Virgil van Dijk has had more shots at goal since the start of October than Lukaku, and any new coach will think he can alter that. Manchester United are not as bad as Mourinho has made them look. We can debate the direction the club has taken since Sir Alex Ferguson stood down, we can debate the executive stewardship of Ed Woodward, and the way forward from here, but that is the bottom line. And it is why, ultimately, Mourinho’s dismissal was inevitable.

It wasn’t just the defeat at Liverpool, but the manner of it, that proved fatal. Whatever the table states, the gap between these great clubs when they meet, head to head, is never expected to be large. Between Manchester United’s first title under Ferguson, 1992-93, and their last, 2012-13, United finished ahead of Liverpool in 20 of 21 seasons. Yet the league match-ups during that period do not reflect this superiority

United won 23 of the 42 games, Liverpool won 11 and eight were drawn. So no matter the gulf between the clubs this season, United were expected to put up a fight at Anfield, the way an inferior Liverpool team once did.

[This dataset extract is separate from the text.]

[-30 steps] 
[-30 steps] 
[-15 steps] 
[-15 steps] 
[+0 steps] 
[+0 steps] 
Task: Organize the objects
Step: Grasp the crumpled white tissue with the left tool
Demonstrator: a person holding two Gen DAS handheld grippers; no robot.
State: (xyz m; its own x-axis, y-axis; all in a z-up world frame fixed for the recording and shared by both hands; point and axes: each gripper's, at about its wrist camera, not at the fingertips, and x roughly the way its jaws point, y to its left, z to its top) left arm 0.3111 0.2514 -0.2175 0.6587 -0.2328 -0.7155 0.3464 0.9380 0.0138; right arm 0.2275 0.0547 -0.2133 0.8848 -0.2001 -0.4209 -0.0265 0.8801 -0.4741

That this did not happen, that United were insipid by comparison to Jurgen Klopp’s team brought home the malaise under Mourinho. If the players could not be inspired to fight for United there, of all places, something had to change. Then, the next day, the club pulled Paris St Germain in the Champions League.

By then, Mourinho’s fate was probably sealed, but any last shred of hope must have evaporated when that name came out of the hat. In 2009, when Roman Abramovich dismissed Felipe Scolari, Chelsea were fourth in the league table. They were dropping fast, however, and the owner became convinced that with Scolari in charge there was no way past Juventus in the Champions League knockout stage.

Perhaps Manchester United’s directors had a similar epiphany when PSG loomed large. That trapped in this swirl of negativity, the game was as good as lost. PSG are quite probably a stronger side than United no matter who is in charge, but it must have hurt to see their club’s chances so casually dismissed when the draw was made.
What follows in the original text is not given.